Upon the affidavit of the plaintiffs, a restraining order was issued by his Honor, Judge Seymour, and the defendants were ordered to show cause at Trenton, on March 27th, why the injunction should not be continued.
At Spring Term, 1875, J.C. Wooten and others filed a petition in behalf of themselves, "and a large majority of that portion of Kinston township on the south side of Neuse river now known as Woodington township," etc., praying that they might be made parties defendant in this action.
This was objected to by both plaintiffs and defendants in the action as originally commenced. The objection was overruled by the court, and thereupon both the plaintiffs and the defendants appealed.

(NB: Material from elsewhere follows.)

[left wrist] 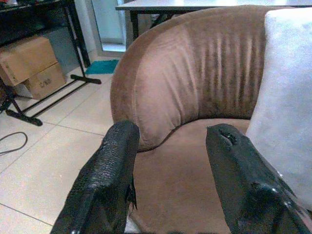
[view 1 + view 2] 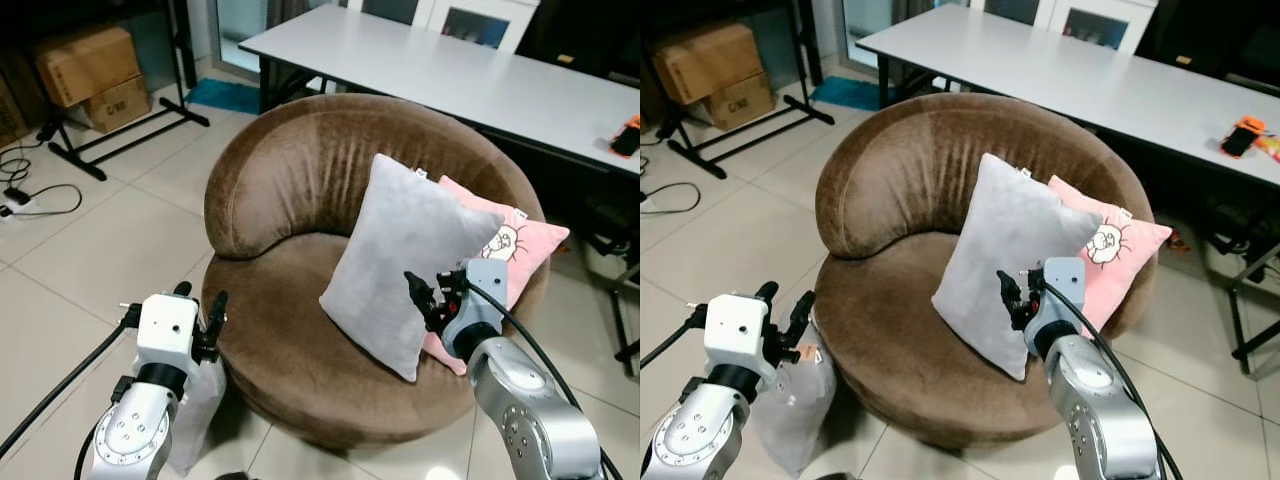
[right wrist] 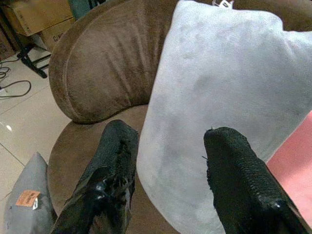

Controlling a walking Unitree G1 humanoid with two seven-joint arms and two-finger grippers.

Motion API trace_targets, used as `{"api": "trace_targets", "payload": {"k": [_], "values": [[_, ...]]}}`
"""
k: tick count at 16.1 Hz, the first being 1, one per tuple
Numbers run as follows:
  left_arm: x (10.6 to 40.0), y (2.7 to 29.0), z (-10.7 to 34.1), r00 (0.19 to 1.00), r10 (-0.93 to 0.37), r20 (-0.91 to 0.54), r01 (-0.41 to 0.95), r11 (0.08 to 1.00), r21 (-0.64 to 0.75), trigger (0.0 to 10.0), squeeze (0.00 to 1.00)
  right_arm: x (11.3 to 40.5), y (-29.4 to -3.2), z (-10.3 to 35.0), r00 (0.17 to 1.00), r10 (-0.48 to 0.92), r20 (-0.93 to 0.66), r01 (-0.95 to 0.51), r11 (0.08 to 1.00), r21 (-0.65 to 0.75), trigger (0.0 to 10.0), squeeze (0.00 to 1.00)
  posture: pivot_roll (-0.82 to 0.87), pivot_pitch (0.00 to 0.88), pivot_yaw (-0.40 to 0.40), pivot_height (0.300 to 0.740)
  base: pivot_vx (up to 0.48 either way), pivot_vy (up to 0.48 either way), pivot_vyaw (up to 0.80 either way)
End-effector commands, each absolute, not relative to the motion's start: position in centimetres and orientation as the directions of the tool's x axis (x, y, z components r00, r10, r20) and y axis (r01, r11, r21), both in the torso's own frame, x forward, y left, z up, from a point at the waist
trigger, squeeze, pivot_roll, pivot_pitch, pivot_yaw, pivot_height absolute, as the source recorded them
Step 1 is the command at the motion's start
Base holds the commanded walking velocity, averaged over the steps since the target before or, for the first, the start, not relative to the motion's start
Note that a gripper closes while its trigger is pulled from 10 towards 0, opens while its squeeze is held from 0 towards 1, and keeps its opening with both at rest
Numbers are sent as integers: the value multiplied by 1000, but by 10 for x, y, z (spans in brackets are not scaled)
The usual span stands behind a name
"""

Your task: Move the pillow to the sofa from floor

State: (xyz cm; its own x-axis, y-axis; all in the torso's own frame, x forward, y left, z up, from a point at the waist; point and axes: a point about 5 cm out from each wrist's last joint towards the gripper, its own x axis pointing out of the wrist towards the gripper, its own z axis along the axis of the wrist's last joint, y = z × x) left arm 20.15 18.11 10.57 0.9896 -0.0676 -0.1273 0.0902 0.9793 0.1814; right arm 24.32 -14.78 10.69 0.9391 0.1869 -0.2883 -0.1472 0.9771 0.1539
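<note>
A round brown sofa [image 2: 300, 200] is sitting in the middle of the frame on a pale tiled floor [image 2: 90, 250]. A grey pillow [image 2: 400, 260] is leaning upright on its seat, tilted against a pink pillow [image 2: 510, 250] that is resting by the sofa's right side. A second grey pillow [image 2: 790, 400] is lying on the floor at the lower left of the frame, just beside the sofa's base, with an orange tag showing on it in the right wrist view.

The left end effector [image 2: 200, 305] is hovering at the lower left, above the floor pillow and near the sofa's front edge; its two black fingers [image 1: 107, 180] are standing apart and are holding nothing. The right end effector [image 2: 425, 295] is at the lower right of centre, in front of the lower part of the upright grey pillow; its fingers [image 3: 234, 175] are spread wide and are gripping nothing.

Behind the sofa, a long white surface [image 2: 440, 70] is running across the upper right, with an orange object [image 2: 1243, 133] lying on it. Cardboard boxes [image 2: 90, 75] are stacked at the upper left, beside a black stand [image 2: 120, 130], and a cable [image 2: 30, 200] is trailing on the tiles.
</note>
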Motion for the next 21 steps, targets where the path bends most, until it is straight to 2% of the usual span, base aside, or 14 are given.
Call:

1. In a matter of public concern there is manifest propriety in allowing any one who has a common interest to become a party, and it is the duty of the court to see that a class is fairly represented whenever one or more sue for a class.
2. The plaintiffs allege that the act of 26th February, 1875, laying off the township in question and directing the County Commissioners to provide for an election of officers for the township is unconstitutional, because they say the Constitution confers the power upon the County Commissioners to lay off townships.
Art. VII, sec. 3, of the Constitution does provide that the first division of counties into townships shall be by the County Commissioners, but it does not authorize them to make any subsequent division or alteration. And so the subsequent creation or alteration of counties is left with the Legislature. The act in question is therefore constitutional. And it was the duty of the County Commissioners to provide for the election of officers, and therefore the injunction ought not to issue.
We suppose that when the Commissioners ascertain their duty to provide for organizing the township which has been created and now exists, they will be ready to perform it, but they will now be met with the difficulty that the time named in the act for holding the election has passed. Can they order an election at some time to be fixed by them? This is not directly before us and may never be, as the township may prefer to wait until the next regular election; but we have considered it, and incline to the opinion that as time was not essential and the failure to observe it was unavoidable, and as the public good may require the offices to be immediately filled, the Commissioners may order an election upon reasonable notice.
The injunction will be refused. Let this be certified.
PER CURIAM. Judgment accordingly.
Cited: Buckman v. Comrs., 80 N.C. 125; McCormac v. Comrs., 90 N.C. 450; McNair v. Comrs., 93 N.C. 371; R.R. v. Comrs., 116 N.C. 565; Battle v. Rocky Mount, 156 N.C. 334; Chimney Rock Co. v. Lake Lure, 200 N.C. 176.